I know I do; I work hard for it. I just found it odd that she should bring it up.
Anyway, I walked out feeling no pain at all. The following day, waking up with a hangover and at Morning yoga I was able to reach positions I have a hard time reaching.
Like I said, never discount the feeling of a good massage. If you have a nice ass, even better.
Between curbing an urge to check Facebook every fifteen minutes, filling in for Stolpman on Top Chef Recaps, dropping deadlines, checking appeal briefs at work, figuring out how I'm going to eat at all the places I want to eat on my birthday weekend next week without gaining weight, knocking out a serious 75-mile bike ride on Memorial Day in under six hours and treating myself afterward to a nice bath filled with bath bombs from Lush (the soap store, not the wine shop), I wrote about the rise in good BBQ on the north side in yesterday's Sun-Times.
As you read it you may want to double check what I wrote. But I stand by it. Sheffield's has some serious good BBQ.
Now it's time to find out who's in the coffin on Lost.
I rode Bike the Drive yesterday with my friends Todd and Miguel.
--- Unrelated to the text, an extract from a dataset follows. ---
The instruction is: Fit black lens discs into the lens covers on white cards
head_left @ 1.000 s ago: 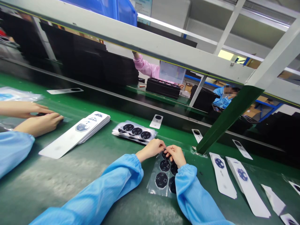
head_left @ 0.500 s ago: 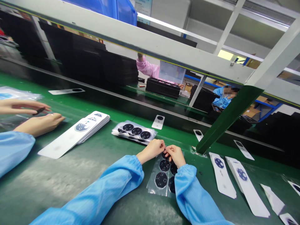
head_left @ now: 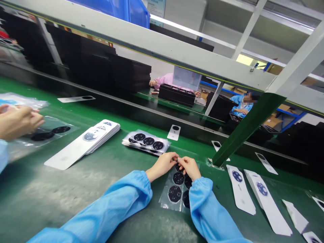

Those rides to Evanston and back for work have really paid off. I felt like I could have done the 30-mile loop twice. Unlike the gentleman in the photo, who is actually a neighbor and does a daily round trip to Albany Park.
Anyway, I practically bunny-hopped my bike from Lawrence to the rest stop at Bryn Mawr, where the three of us were trapped by a volunteer. This man would not let us go as he told us that we should exercise for "balance, stamina, strength and flexibility." He asked if we did yoga; we each allowed that we did.
"That is good," he said. "But only do the stretchy yoga, not the jumpy kind." He wouldn't let us return to our bikes as he told us about climbing mountains in Nepal and hauling a wheel barrow from Edgewater to Washington Park. When he returned to the subject of yoga, I made a downward dog quip that went way over his head.
But the unsolicited advice was enough to carry us through our respective exits and into the remainder of the day.